1. If you mess up the command line to the program in a script or pipe, and get a bunch of usage output in stdout, a downstream consumer of that stdout might think its legit program output and try to parse it.
2. If your user actually calls the program with -h or --help, they might want to |less through it to read it on a small terminal screen. Output that to stdout.
3. Generally, you can always tell if something is going wrong by grepping for errors or warnings a single stream (stderr), or by looking for a nonzero exit code.
But your general principle applies: Output expected by the user -> stdout. Output incidental to the program's operation or errors -> stderr.
If one wants to use a pager (like I sometimes do, though most of the time I just scroll up), they'll just use `foo 2>&1 | less`.
Gosh I thought the engineering culture was bad where I work.
Some applications have more trouble with setup and teardown than others. Like I knew a professor who kept sending me C programs that would crash before main() and some systems have a lot of trouble with "crash on shutdown" which might be a problem (corrupted files) or a non-problem.
This really does not need to be an either/or. They have different uses. You can stick in 20 printfs and get a quick feel for where the bug is far quicker than stepping through the code - especially if you set a breakpoint and hit run, only to realise that you've overshot. You can run the program 10 times with different parameters and compare the results with printf much more easily than you could with a debugger. But, once you've found the rough area, a debugger is much better for fine grained inspection, and especially interrogating state with carefully written watches.
I do get your point about the risk of leaving in some trace by accident.

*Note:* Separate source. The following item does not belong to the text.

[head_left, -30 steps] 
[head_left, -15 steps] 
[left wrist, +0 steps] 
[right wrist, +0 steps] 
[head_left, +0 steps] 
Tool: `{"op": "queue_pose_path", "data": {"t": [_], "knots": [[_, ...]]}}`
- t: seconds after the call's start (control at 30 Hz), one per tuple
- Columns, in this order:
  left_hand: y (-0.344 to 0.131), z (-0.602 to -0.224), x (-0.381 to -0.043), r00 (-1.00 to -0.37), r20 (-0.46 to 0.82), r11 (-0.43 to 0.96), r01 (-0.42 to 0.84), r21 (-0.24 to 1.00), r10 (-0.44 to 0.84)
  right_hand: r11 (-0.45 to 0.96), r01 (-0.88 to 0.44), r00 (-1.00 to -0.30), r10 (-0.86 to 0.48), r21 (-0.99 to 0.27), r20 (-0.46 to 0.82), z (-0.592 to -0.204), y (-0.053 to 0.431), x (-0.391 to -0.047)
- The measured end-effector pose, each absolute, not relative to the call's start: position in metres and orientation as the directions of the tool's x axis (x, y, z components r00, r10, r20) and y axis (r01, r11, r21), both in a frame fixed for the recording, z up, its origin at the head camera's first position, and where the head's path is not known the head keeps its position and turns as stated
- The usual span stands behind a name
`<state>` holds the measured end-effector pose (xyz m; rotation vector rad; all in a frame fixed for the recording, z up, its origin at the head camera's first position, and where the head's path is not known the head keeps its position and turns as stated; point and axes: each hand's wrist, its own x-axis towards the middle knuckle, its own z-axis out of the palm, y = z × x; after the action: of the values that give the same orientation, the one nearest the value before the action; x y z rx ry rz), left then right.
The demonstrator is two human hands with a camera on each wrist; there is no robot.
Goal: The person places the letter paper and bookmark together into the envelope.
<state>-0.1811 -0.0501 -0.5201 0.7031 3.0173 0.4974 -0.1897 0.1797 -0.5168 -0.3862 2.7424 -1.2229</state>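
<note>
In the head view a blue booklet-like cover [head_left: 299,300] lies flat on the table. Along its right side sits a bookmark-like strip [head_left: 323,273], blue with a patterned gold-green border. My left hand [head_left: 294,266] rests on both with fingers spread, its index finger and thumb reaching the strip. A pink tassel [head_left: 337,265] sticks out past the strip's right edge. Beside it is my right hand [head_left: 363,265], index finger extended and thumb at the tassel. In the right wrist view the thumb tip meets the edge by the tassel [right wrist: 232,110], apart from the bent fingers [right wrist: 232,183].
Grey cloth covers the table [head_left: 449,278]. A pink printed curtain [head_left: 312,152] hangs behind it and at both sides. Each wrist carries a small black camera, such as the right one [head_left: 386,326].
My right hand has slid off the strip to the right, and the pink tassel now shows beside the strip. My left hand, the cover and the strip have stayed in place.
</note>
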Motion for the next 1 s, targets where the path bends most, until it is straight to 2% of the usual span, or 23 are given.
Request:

But it feels like overkill to throw away such a valuable tool just because of that.
There's no good reason you shouldn't be able to have an IDE maintain a text overlay of debugging points which is solely supplied as breakpoint scripts to the debugger instead.
IDEs seem to conk out at click to set breakpoint.
I work with old and new code bases used by many clients in complicated setups, but adding a warning to stderr while stdout was left untouched, and proper exit codes maintained, was hardly, if ever, a problem so far.